24 Nov 2011

Mama Had The Worst Disciplinary Methods




When I was a child I never realised how much of a drama queen my mum was. I realise now exactly how much. I remember this day through a daze of other memories, but I am pretty sure that if I type fast enough the movement of my fingers will hypnotise me enough for me to draw fourth this oh-so-almost-painful-memory, that is such a lie.




I had done something trivial which would embarrass you and me both if I took the liberty to give the full details of this ill fated day. What I do remember is that it involved L and me. Although, how a 12 year old could have been in cohorts with a 6 year old is beyond me, but we had been the Dynamic Duo.

 Ok bad script, scratch that.

I had done something i know but um being one for theatre of sorts, managed to drag L in it. I blame it on her ability to keep all my faults in a little box somewhere at the back of her brain and then open that little box.

Kinda like your mum, and yours and yours and yours.

What i remember about this particular night is how different her choice of payment was, as opposed to all the previous times. Before she would beat me to within an inch of my life and nurse me back to life again. I never felt closer to her.

On this day, mum had us in our little room. And it was little. The double bed all three of us slept on took up most of the space, which left very little room for anyone to wtqnd.
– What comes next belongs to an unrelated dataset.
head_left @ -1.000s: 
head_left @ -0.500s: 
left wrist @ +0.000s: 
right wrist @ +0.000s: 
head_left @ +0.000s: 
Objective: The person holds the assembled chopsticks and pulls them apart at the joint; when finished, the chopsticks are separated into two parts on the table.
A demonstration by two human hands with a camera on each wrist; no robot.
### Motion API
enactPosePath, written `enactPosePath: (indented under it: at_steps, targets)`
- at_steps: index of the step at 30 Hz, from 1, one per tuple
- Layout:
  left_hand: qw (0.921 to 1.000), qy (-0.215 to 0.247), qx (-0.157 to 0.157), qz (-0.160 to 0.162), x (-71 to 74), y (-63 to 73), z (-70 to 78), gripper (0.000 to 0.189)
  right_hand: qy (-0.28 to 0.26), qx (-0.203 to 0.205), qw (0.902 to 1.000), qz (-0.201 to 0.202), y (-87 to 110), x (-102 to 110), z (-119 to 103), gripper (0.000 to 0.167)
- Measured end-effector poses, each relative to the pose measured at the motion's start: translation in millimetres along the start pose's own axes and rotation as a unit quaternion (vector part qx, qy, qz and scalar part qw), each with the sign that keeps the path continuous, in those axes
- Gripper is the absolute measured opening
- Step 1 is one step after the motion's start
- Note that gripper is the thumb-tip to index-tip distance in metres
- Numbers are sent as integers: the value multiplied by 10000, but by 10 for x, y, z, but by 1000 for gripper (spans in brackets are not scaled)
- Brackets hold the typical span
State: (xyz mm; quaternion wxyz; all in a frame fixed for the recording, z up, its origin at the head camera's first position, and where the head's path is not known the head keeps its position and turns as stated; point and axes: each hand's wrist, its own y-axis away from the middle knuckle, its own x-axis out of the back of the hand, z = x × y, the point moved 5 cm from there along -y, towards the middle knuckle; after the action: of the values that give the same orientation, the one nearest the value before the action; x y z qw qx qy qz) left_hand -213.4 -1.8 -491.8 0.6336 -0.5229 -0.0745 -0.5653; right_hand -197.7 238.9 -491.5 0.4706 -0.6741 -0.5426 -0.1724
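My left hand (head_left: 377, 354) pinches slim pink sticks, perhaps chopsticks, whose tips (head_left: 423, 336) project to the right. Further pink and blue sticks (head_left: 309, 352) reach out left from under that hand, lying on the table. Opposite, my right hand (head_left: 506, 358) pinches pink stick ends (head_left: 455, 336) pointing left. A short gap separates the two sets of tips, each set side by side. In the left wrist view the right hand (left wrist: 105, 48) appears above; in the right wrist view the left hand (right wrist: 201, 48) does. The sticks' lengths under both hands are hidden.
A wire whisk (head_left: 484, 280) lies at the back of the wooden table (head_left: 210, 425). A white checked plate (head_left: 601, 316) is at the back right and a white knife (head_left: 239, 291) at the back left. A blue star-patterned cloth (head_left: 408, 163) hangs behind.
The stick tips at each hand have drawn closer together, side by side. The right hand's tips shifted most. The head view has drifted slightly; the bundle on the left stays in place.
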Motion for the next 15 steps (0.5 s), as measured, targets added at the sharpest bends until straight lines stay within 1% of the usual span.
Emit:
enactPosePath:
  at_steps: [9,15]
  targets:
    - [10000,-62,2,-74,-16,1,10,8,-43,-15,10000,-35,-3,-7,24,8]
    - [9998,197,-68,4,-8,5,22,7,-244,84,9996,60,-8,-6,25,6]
You either pushed a pile of clothes to the floor and dove onto the bed, or normally i just stood by the door and asked one of the little ones to “hand me that towel.” “Throw that comb over.”

None of my parents ever came into the room, i suspect it had something to do with the fact that it smelt of dirty clothes and old socks.

I found a pair of grey ones in a corner, they had once been white and i had to break them apart. Something had caked them together.

But i talk too much,let me get to the point.

Mum was furious and she was in there, in that room with us.

“You are the most ungrateful children i have ever had,” by this time she had had four of us so she knew what she was talking about.

“You don’t listen and you do whatever you want, well i am SICK of it,”

She began yelling in earnest,

“I WANT YOU TO LEAVE MY HOUSE AND GO TO YOUR REAL MOTHER BECAUSE JUDGING FROM YOUR ATTITUDE YOU SEEM TO THINK I AM NOT IT.”


After yelling in the same you-are-ungrateful-vein for 5 minutes, during which time i had begun to hope that she would get the thrashing over and done with already. When i thought it would, she changed tack, and changed her tone.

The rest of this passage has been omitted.